Прочитав всю книгу, не без запинки, -- весь раскрасневшийся, Ваня спросил, не хочет ли кто-нибудь высказаться. Но никто не высказывался. И Платон очень боялся, как бы не начал читавший выкликать присутствующих по порядку. Едва он это подумал, как Ваня к нему и обратился:
-- А вы, товарищ, согласны с этими мыслями?
-- Мысли? -- ответил Платон. -- Я против самодержавия, и никого ради царя щадить не будем.
-- Позвольте, товарищ, в этой книге говорилось...
Новичку в два, в три, в четыре голоса, с разных сторон внушали, что именно так-то надо понимать прочитанное. В результате Ваня посоветовал ему, для укрепления в с.-д. взглядах, прочитать Дикштейна: "Кто чем живет".
-- Кто чем живет, тем и ладно, -- ответил новичок, немного обидевшись, -- а я определенно и твердо заявляю, что уже теперь по убеждениям -- социалист.
-- Да, но при этом вы -- эсер, -- мягко заметил, поправляя на тонком носу очки, юноша из разряда худых и женоподобных, одетый в черную рубаху.
-- Ну, так что же? -- недоумевал Платон.
Опять все гимназисты, реалисты, техники, сын сапожника Ваня убеждали его. Приводили в доказательство слова К. Маркса.
Новичок моментами чувствовал просто глупость своих аргументов. Но иначе он поступить не мог, ибо нутром не мог принять целиком того, что говорилось вокруг, а выдвинуть против этого он не мог никаких соображений.

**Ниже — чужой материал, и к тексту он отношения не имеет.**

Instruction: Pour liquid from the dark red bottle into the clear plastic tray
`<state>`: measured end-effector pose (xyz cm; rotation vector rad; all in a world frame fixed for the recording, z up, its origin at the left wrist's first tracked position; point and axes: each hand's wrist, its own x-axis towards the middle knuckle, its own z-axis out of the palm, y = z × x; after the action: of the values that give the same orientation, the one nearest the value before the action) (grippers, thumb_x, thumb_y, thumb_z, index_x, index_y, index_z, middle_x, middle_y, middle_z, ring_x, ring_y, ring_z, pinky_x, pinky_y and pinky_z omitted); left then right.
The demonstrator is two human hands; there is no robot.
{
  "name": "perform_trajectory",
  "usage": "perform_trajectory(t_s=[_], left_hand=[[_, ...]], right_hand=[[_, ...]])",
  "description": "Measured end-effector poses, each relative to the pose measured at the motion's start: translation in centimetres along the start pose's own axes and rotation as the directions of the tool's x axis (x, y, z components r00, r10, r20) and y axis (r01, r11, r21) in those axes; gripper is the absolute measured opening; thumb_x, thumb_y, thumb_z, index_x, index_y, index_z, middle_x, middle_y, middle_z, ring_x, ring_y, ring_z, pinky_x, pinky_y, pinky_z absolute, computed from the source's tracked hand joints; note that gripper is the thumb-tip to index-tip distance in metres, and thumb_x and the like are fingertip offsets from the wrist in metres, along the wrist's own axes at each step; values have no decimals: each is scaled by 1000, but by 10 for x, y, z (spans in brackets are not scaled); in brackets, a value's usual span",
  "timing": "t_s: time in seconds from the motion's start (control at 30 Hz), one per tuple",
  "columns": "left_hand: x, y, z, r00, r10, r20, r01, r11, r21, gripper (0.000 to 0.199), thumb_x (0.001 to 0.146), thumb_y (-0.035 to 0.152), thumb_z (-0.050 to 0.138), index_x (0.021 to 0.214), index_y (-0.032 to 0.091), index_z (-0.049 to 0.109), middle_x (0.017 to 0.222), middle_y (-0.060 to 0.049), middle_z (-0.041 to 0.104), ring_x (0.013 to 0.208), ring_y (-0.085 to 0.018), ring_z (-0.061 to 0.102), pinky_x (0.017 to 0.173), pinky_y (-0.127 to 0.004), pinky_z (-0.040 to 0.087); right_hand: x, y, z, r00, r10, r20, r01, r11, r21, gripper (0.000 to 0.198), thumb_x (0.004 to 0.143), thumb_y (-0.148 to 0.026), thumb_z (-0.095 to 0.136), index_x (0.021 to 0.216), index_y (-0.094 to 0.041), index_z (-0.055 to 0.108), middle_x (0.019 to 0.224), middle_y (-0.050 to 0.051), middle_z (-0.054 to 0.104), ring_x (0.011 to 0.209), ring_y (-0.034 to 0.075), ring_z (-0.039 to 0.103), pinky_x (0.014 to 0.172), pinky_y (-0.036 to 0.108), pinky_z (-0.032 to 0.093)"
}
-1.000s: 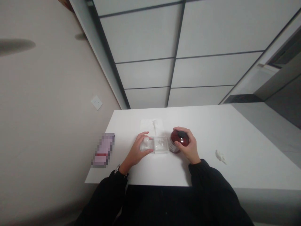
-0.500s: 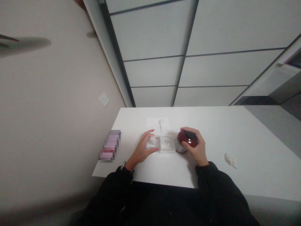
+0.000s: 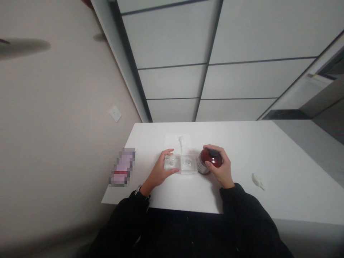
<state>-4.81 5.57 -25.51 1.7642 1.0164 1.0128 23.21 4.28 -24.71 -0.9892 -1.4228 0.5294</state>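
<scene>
Little beyond the camera view has shifted since the earlier frame; hands and objects keep their relative places. Right hand (image 3: 223, 171) wraps the red-brown bottle (image 3: 206, 155), which stands upright on the table (image 3: 185, 195) beside the right clear container (image 3: 188, 165). Left hand (image 3: 160, 171) spans the left clear container (image 3: 172, 163), thumb and fingers at opposite edges. Bottle appears stiff, smooth, possibly heavy and slippery: best held round the body. Containers seem light, rigid, perhaps fragile: hold by side walls.
</scene>
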Motion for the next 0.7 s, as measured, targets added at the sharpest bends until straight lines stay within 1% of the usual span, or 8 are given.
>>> perform_trajectory(t_s=[0.03, 0.1, 0.2, 0.33, 0.4, 0.5, 0.57, 0.7], left_hand=[[0, 0, 0, 1000, 16, 11, -16, 1000, 16, 51, 86, 41, 86, 126, 25, 59, 155, -14, 52, 149, -35, 46, 127, -58, 32], [0, 1, 0, 1000, 26, 17, -26, 999, 24, 52, 87, 41, 85, 128, 25, 58, 156, -14, 51, 151, -35, 44, 128, -59, 31], [0, 2, -1, 1000, -12, 2, 12, 1000, 0, 61, 86, 43, 86, 133, 26, 52, 155, -15, 52, 145, -34, 50, 125, -59, 36], [1, 4, -3, 998, 21, 51, -26, 995, 93, 46, 90, 44, 82, 127, 25, 62, 158, -14, 49, 151, -35, 44, 128, -57, 33], [1, 4, -3, 998, 36, 55, -42, 994, 99, 50, 91, 43, 82, 133, 26, 60, 158, -14, 48, 153, -35, 42, 129, -56, 32], [0, 1, -2, 1000, 15, 11, -16, 998, 56, 60, 88, 41, 84, 138, 26, 52, 153, -14, 53, 149, -34, 47, 127, -57, 34], [0, 1, -1, 1000, 7, 5, -7, 999, 50, 56, 88, 40, 84, 133, 26, 54, 152, -14, 54, 147, -34, 49, 126, -57, 36], [1, 4, -3, 998, 37, 52, -43, 992, 115, 40, 91, 38, 81, 124, 26, 63, 153, -12, 52, 149, -34, 46, 127, -56, 35]], right_hand=[[0, 0, 0, 1000, 2, 1, -2, 1000, 0, 42, 86, -48, 82, 120, -27, 69, 120, 9, 76, 115, 31, 70, 103, 50, 55], [0, -1, 0, 1000, 7, 4, -7, 1000, 0, 43, 86, -49, 82, 120, -27, 69, 120, 9, 76, 116, 31, 70, 103, 50, 55], [0, -1, -1, 1000, 17, 6, -17, 1000, -3, 43, 86, -50, 82, 120, -27, 68, 121, 9, 76, 117, 32, 70, 103, 52, 55], [0, -1, -1, 1000, 25, 4, -25, 1000, -6, 44, 86, -52, 82, 119, -27, 68, 120, 10, 76, 117, 33, 69, 104, 52, 55], [0, -1, -1, 1000, 26, 5, -26, 1000, -5, 44, 86, -51, 82, 119, -27, 68, 120, 10, 76, 117, 32, 69, 104, 52, 55], [0, -1, -1, 1000, 24, 6, -24, 1000, -6, 43, 86, -50, 82, 120, -27, 69, 121, 9, 75, 116, 32, 69, 104, 51, 55], [0, -1, -1, 1000, 21, 7, -21, 1000, -5, 43, 86, -50, 82, 120, -27, 69, 120, 9, 75, 116, 32, 70, 104, 51, 55], [1, -1, 0, 1000, 16, 7, -16, 1000, -5, 42, 86, -50, 82, 119, -27, 69, 120, 9, 76, 116, 32, 70, 103, 52, 56]])
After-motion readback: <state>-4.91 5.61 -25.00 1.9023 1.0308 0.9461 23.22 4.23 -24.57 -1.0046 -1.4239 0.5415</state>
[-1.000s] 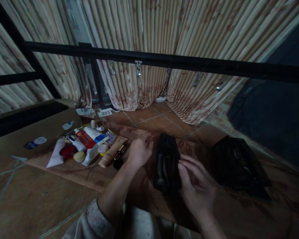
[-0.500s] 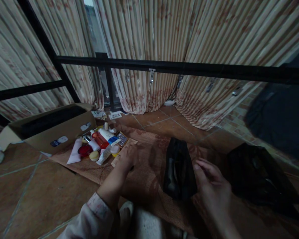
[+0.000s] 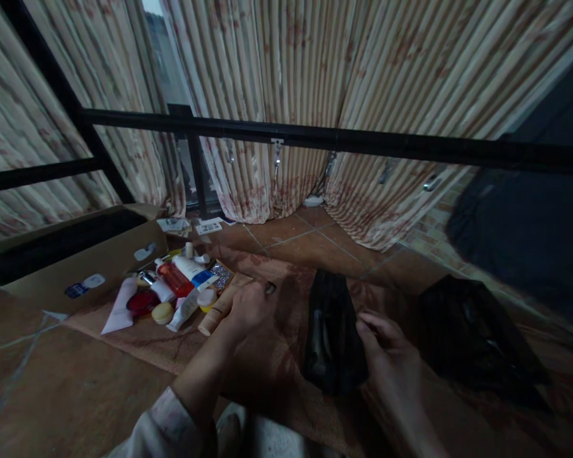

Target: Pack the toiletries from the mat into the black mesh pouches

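My left hand (image 3: 252,306) is closed just right of a pile of cosmetics, and a small dark tip pokes out past its fingers; the rest of what it grips is hidden. Beside that hand lies a beige tube (image 3: 214,316). The pile includes a white and blue tube (image 3: 195,272), a red bottle (image 3: 174,278), a pale pink tube (image 3: 120,306), a dark red round jar (image 3: 142,304) and a glittery palette (image 3: 221,273). My right hand (image 3: 392,356) pinches the right edge of a black pouch (image 3: 352,343), which gapes upward with a dark, shiny item inside.
A cardboard box (image 3: 119,267) with dark contents stands at the left. Farther right lies a second black bag (image 3: 482,343). Everything rests on a reddish-brown cloth (image 3: 277,356) over floor tiles. Behind run a black rail (image 3: 305,133) and striped curtains (image 3: 296,70). Printed cards (image 3: 209,226) lie near the curtain.
My left hand has moved right, away from the pile, with a dark tip now showing at its fingers. My right hand stays on the pouch edge. The camera view has turned slightly right.
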Demonstrator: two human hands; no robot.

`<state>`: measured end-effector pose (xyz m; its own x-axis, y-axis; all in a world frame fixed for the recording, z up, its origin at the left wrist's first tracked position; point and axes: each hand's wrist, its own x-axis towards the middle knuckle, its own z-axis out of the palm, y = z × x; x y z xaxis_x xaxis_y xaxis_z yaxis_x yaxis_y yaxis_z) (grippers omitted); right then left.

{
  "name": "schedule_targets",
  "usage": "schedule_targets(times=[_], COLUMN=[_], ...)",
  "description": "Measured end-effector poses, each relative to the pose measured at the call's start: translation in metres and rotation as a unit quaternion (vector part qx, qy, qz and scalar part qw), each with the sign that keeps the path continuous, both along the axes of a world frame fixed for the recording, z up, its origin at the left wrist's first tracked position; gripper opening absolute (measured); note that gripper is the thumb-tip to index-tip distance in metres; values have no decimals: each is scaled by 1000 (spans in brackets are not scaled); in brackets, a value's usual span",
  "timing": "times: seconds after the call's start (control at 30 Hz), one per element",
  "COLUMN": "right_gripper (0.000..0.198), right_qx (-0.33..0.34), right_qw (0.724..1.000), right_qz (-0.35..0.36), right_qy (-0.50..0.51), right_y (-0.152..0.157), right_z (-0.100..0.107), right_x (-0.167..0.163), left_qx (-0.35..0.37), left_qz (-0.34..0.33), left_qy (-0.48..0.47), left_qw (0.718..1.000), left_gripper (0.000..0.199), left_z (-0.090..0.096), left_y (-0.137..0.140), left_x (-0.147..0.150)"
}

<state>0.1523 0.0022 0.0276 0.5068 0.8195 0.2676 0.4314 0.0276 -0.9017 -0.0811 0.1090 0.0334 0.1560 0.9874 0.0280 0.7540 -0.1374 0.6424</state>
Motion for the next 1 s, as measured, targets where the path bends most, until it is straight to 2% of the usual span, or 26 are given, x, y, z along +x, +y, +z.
schedule_targets(times=[0.07, 0.1, 0.2, 0.3, 0.37, 0.53, 0.83, 1.0], right_gripper=[30, 31, 37, 40, 39, 35, 32, 27], right_qx=[-12, -18, -37, -45, -45, -24, -27, -6], right_qw=[1000, 999, 997, 993, 993, 992, 992, 993], right_qz=[5, 6, 6, 10, 20, 41, 42, 54], right_qy=[17, 29, 70, 104, 109, 119, 116, 100], right_y=[2, 3, 5, 5, 4, 4, 4, 3], right_z=[-1, -2, -3, -1, 0, 5, 3, 7], right_x=[1, 1, -1, -3, -5, -8, -6, -8], left_qx=[-14, -31, -115, -182, -197, -195, -190, -186], left_qz=[-20, -33, -54, -78, -94, -108, -119, -133], left_qy=[-159, -241, -449, -554, -579, -589, -592, -589], left_qw=[987, 969, 884, 808, 786, 777, 774, 776], left_gripper=[23, 24, 38, 49, 50, 50, 53, 55], left_z=[7, 11, 24, 35, 39, 42, 44, 42], left_y=[0, -1, -9, -20, -25, -30, -35, -37], left_x=[8, 13, 27, 38, 43, 51, 61, 67])
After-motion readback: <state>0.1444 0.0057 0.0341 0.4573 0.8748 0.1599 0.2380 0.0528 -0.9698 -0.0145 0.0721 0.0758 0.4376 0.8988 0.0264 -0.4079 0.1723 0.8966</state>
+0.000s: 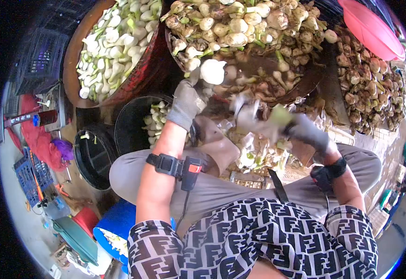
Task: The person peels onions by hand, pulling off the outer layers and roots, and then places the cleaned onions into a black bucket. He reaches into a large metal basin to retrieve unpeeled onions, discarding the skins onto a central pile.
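Note:
Grey gloves cover both hands. My left hand (186,102) is closed around a clean white garlic bulb (212,71), which shows at its fingertips over the near edge of the big tub of unpeeled garlic (238,28). To the right, my right hand (307,132) is smeared by motion above a heap of peeled skins (259,151). A pale greenish blurred piece (279,116) is beside its fingers; whether they grip it I cannot tell. Clean white bulbs (114,46) fill the round tub at the upper left.
A black bucket (131,123) with trimmed bulbs stands left of my left forearm, beside a black basin (93,158). Unpeeled garlic (370,88) is piled at the right under a pink basin (372,30). A blue bucket (114,228) is at the lower left.

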Action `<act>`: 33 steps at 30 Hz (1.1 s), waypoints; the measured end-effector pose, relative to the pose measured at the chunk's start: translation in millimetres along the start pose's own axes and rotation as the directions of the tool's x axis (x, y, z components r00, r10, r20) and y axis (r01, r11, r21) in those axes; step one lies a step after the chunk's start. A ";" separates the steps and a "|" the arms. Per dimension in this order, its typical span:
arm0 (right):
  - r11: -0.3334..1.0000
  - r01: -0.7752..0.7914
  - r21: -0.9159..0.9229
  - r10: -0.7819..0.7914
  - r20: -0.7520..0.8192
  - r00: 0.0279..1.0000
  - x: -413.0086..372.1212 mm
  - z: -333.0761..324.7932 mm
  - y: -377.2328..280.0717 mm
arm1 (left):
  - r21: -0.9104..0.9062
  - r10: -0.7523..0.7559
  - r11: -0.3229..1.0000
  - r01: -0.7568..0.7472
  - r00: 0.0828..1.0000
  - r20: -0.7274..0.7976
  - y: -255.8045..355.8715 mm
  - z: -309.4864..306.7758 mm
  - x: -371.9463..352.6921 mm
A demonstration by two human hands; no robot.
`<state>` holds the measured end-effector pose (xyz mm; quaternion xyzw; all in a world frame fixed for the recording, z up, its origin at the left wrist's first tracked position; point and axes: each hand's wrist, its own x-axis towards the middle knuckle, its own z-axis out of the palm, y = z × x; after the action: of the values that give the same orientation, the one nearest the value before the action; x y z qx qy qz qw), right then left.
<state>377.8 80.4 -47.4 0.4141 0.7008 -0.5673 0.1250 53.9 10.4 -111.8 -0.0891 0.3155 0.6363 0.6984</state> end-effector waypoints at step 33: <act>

В наступившей нечаянно среди споров тишине послышалось тихое шлепанье весел, и острогрудый челнок врезался в сгрудившиеся лодки. Тотчас же на нем встал во весь рост тот настоящий оратор, которого ждали.
Это был, должно быть, красивый человек, хотя, правда, в нем чувствовалось нечто нарочитое: например, черный воротник рубашки, полурасстегнутый, как будто на заказ. И фуражка, слегка назад, набекрень, -- тоже на заказ. Когда говорил, то иные слова -- как самородные камушки, другие -- как игрушки на елке. Но хорошо говорил. Закончил словами:
"Пролетарии всех стран, соединяйтесь!"
Это громко было сказано. И смолкло все. Лодки, сгрудившись среди деревьев, стояли, как сказочная флотилия. Юноши и девушки, сидевшие в лодках, не знали, что делать. Платон первый ударил в ладоши. И аплодисменты заплескались, словно еловые шишки градом посыпались в воду. "Пролетарии"... Помнил он это и знал, что это такое, со школьной скамьи. Пролетарии -- это Рим, громадный город, каменные стены, балконы, увитые плющом и виноградником. Розовый закат над Тибром, над ангелом у замка, и на другом конце города -- каменная корчага, врытая в землю, -- Колизей. Розовые, синие, желтые тоги патрициев и патрицианок, шуршащие в каменных ложах. Жадные, жирные глаза, устремленные вниз, где в ярости из пасти льва подбрасываются в воздух ребра, за несколько минут до этого распираемые испуганным дыханием испуганного человека.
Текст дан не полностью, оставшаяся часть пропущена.